Problem to work on:
Without including any image, repeat every record exactly.

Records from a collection
********

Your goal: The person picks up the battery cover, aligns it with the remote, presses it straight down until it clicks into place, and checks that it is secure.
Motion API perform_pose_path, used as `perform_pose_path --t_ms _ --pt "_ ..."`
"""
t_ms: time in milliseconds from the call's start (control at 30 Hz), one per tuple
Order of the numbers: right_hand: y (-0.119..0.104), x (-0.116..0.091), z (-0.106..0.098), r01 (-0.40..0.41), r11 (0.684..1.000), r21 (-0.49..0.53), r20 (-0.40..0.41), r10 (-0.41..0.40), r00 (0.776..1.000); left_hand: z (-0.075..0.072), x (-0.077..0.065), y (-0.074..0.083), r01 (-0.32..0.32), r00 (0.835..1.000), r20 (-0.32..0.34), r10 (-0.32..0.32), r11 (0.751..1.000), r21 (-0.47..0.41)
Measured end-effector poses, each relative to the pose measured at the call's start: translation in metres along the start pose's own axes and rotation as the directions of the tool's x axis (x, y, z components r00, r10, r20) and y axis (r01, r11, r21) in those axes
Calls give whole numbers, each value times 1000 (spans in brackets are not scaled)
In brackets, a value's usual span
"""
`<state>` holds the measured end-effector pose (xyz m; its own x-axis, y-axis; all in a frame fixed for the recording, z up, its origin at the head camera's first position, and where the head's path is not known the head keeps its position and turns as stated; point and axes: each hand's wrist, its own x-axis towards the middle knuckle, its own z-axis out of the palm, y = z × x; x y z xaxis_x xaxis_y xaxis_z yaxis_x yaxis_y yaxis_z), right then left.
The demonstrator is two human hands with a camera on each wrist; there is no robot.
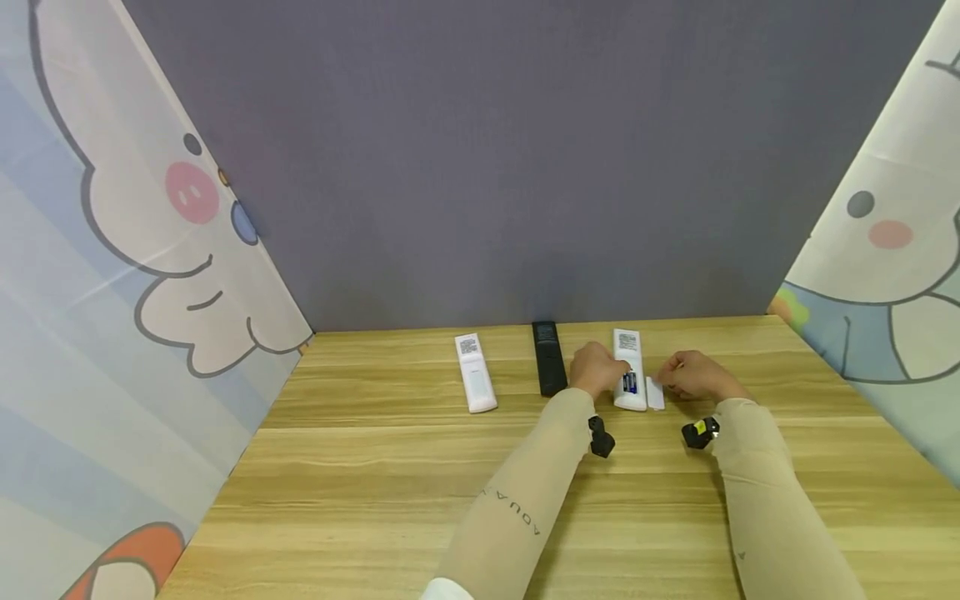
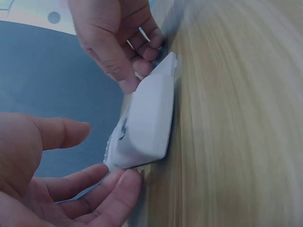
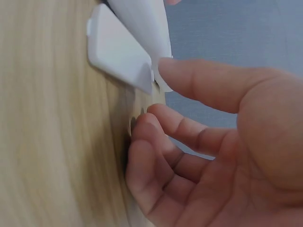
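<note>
A white remote control [image 1: 627, 357] lies back side up on the wooden table, its battery compartment uncovered. Blue batteries [image 1: 630, 382] show inside. My left hand [image 1: 597, 368] is at the remote's left side; in the left wrist view its fingertips [image 2: 127, 182] touch the remote's edge, while the thumb stands apart. Flat on the table, just right of the remote, is the white battery cover [image 1: 656, 395]. At the cover's far end, my right hand [image 1: 693, 375] has its thumb and bent fingers parted; the right wrist view shows no clear grip on the cover [image 3: 120, 47].
Left of my hands lie a black remote [image 1: 550, 358] and another white remote [image 1: 476, 373], both back side up. A grey panel [image 1: 480, 167] rises behind the table [image 1: 360, 467]. Printed cartoon curtains [image 1: 112, 333] flank both sides.
</note>
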<state>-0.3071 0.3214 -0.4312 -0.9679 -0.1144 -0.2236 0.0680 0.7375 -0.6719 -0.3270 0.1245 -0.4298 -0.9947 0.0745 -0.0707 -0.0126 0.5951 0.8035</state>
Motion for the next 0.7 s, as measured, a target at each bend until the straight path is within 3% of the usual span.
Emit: perform_pose_path --t_ms 233,700 --pt "0 -2 -2 3 1000 -26 27 -2 1000 11 5 5 69 997 -30 -69 998 7" --pt "2 -3 0 39 995 -94 18 -37 999 29 19 8 83 994 -79 -73 989 125"
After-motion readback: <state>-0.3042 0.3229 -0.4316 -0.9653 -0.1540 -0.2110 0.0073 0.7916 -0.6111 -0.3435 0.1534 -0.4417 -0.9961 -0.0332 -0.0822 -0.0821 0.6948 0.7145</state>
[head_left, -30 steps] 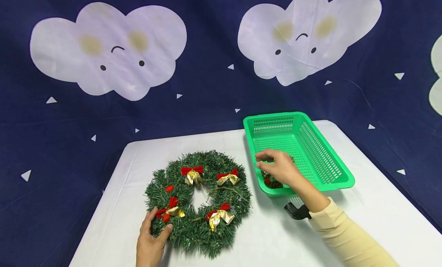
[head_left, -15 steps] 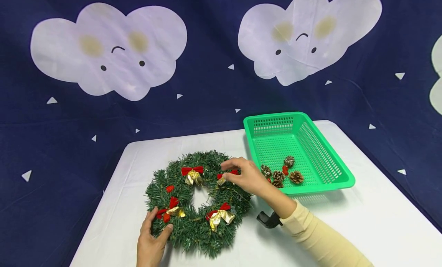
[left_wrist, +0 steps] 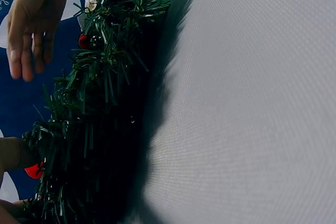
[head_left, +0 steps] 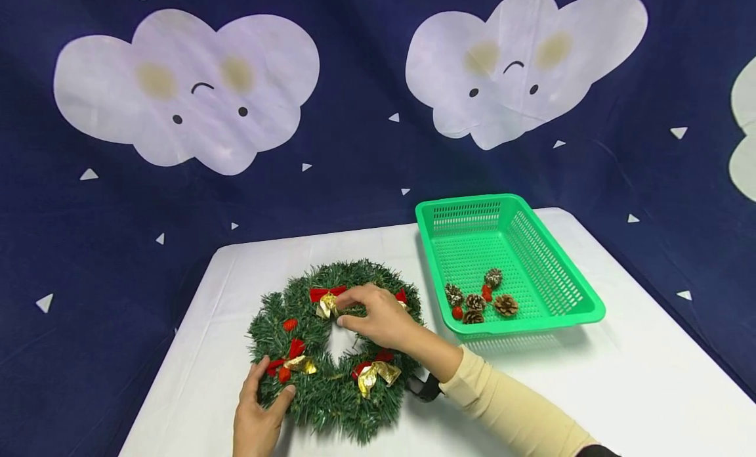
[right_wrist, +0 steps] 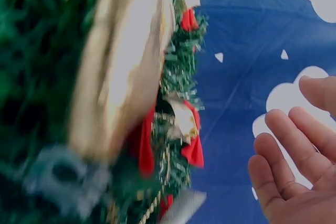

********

Output for this exercise:
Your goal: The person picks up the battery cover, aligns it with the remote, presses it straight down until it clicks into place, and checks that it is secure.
Motion API perform_pose_path, used as `perform_pose_path --t_ms _ --pt "_ ..."`
"""
t_ms: time in milliseconds from the call's start (control at 30 Hz), one per tuple
Order of the numbers: right_hand: y (-0.119..0.104), x (-0.116..0.091), z (-0.106..0.098), r01 (-0.40..0.41), r11 (0.684..1.000), r21 (-0.49..0.53), r20 (-0.40..0.41), r10 (-0.41..0.40), r00 (0.776..1.000); left_hand: z (-0.075..0.072), x (-0.077..0.065), y (-0.074..0.083), r01 (-0.32..0.32), r00 (0.835..1.000), r20 (-0.32..0.34), r10 (-0.32..0.32), r11 (0.751..1.000), r21 (-0.47..0.41)
Measured end-effector poses, each relative to the pose measured at the call's start: translation in metres along the start pose's own axes and rotation as the directions of the tool's x axis (x, y, z components r00, r10, r20) and y axis (r01, r11, r21) in those axes
Calls give whole numbers, each value times 1000 (spans in brackets are not scaled)
In brackets, a value's usual span
"""
`<state>` holds the measured end-effector pose (xyz m; its own x-axis, y-axis; all in a frame fixed for the recording, z up, its origin at the head camera's first position, and where the head's path is not known the head keeps its position and turns as stated; point and axes: each hand's wrist, its own x-axis towards the middle knuckle, its own z-axis out of the palm, y = z × x; x y z xaxis_x xaxis_y xaxis_z yaxis_x yaxis_y yaxis_z), right then left.
The demonstrator is two human hands with a camera on each wrist; there is no robot.
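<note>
A white remote control [image 1: 627, 357] lies back side up on the wooden table, its battery compartment uncovered. Blue batteries [image 1: 630, 382] show inside. My left hand [image 1: 597, 368] is at the remote's left side; in the left wrist view its fingertips [image 2: 127, 182] touch the remote's edge, while the thumb stands apart. Flat on the table, just right of the remote, is the white battery cover [image 1: 656, 395]. At the cover's far end, my right hand [image 1: 693, 375] has its thumb and bent fingers parted; the right wrist view shows no clear grip on the cover [image 3: 120, 47].
Left of my hands lie a black remote [image 1: 550, 358] and another white remote [image 1: 476, 373], both back side up. A grey panel [image 1: 480, 167] rises behind the table [image 1: 360, 467]. Printed cartoon curtains [image 1: 112, 333] flank both sides.
</note>
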<state>-0.3071 0.3214 -0.4312 -0.9679 -0.1144 -0.2236 0.0680 0.7375 -0.6719 -0.3270 0.1245 -0.4298 -0.9947 0.0745 -0.0707 -0.0126 0.5951 0.8035</state>
Motion for the next 0.7 s, as measured, a target at each bend until the straight path is within 3% of the usual span.
Emit: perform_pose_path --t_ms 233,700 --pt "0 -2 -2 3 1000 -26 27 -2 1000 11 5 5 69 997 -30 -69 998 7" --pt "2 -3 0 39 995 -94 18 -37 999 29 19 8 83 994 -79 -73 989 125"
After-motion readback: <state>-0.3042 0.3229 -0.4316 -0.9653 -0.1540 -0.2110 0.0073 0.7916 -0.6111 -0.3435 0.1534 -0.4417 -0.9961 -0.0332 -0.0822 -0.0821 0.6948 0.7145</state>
[head_left, -30 steps] 
[head_left, -15 steps] 
[left_wrist, +0 steps] 
[head_left, +0 steps] 
[right_wrist, +0 steps] 

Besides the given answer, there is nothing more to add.